I might have a heart attack
While the risk is incredibly low, yes you might – but you are just as likely, if not more so, to have one as a result of not exercising. Your heart is made up of muscle – and the best way to keep it strong is to exercise it.
My joints won’t hold up to exercise
Do you suffer from arthritis? If so, studies show that exercising can help relieve the pain. In simple terms, osteoarthritis occurs when small spurs grow from bones that meet at a joint capsule. When you move the joint, those spurs rub against each other and cause pain as they break off. But by moving the joint regularly, the spurs are constantly worn down offering pain release. The biggest problems occur when you stop moving the joint and the spurs grow long and crash against each other.
I might have a fall
Exercise is great for improving proprioception – often called the sixth sense, it’s the body’s natural ability to sense position, motion, and equilibrium. In simple terms, it’s the body knowing where its parts are without you having to look!

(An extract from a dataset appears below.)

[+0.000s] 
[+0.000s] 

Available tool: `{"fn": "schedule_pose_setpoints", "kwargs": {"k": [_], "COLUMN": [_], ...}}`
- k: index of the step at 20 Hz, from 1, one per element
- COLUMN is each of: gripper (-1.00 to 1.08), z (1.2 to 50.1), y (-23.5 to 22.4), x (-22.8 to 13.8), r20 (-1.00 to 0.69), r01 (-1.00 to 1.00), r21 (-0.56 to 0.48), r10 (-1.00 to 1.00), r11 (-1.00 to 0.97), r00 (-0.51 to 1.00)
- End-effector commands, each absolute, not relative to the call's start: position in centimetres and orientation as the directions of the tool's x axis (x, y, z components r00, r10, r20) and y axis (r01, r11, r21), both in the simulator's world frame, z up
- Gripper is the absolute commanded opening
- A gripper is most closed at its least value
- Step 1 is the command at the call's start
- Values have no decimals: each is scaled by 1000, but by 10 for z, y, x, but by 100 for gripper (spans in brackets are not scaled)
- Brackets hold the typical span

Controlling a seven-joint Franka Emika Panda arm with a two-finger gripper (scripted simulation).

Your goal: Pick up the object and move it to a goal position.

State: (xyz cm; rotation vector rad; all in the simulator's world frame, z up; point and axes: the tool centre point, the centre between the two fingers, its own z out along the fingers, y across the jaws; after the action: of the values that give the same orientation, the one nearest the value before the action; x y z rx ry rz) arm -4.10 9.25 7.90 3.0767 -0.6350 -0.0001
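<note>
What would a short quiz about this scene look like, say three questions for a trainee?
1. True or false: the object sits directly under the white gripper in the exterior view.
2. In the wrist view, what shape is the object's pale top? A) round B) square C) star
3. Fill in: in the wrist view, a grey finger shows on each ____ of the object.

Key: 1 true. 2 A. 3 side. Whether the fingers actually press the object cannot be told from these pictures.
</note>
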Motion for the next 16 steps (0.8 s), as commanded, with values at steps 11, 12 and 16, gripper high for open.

Exercise is for younger people
Pay a visit to a gym in your area and take a look at the clientele… most of them will be over 30s and you’ll see people exercising well into older life. People today are living longer and enjoying more active lifestyles because of exercise, not in spite of it. If you feel as though a gym environment is too young for you – look for off-peak specials when the gym is less busy and many people are at work. Alternatively, have an exercise professional draw up a programme for you at home, or visit a senior centre. Look at other forms of exercise too – thanks to TV shows such as Strictly Come Dancing, there are ballroom dancing classes in most major towns and many villages.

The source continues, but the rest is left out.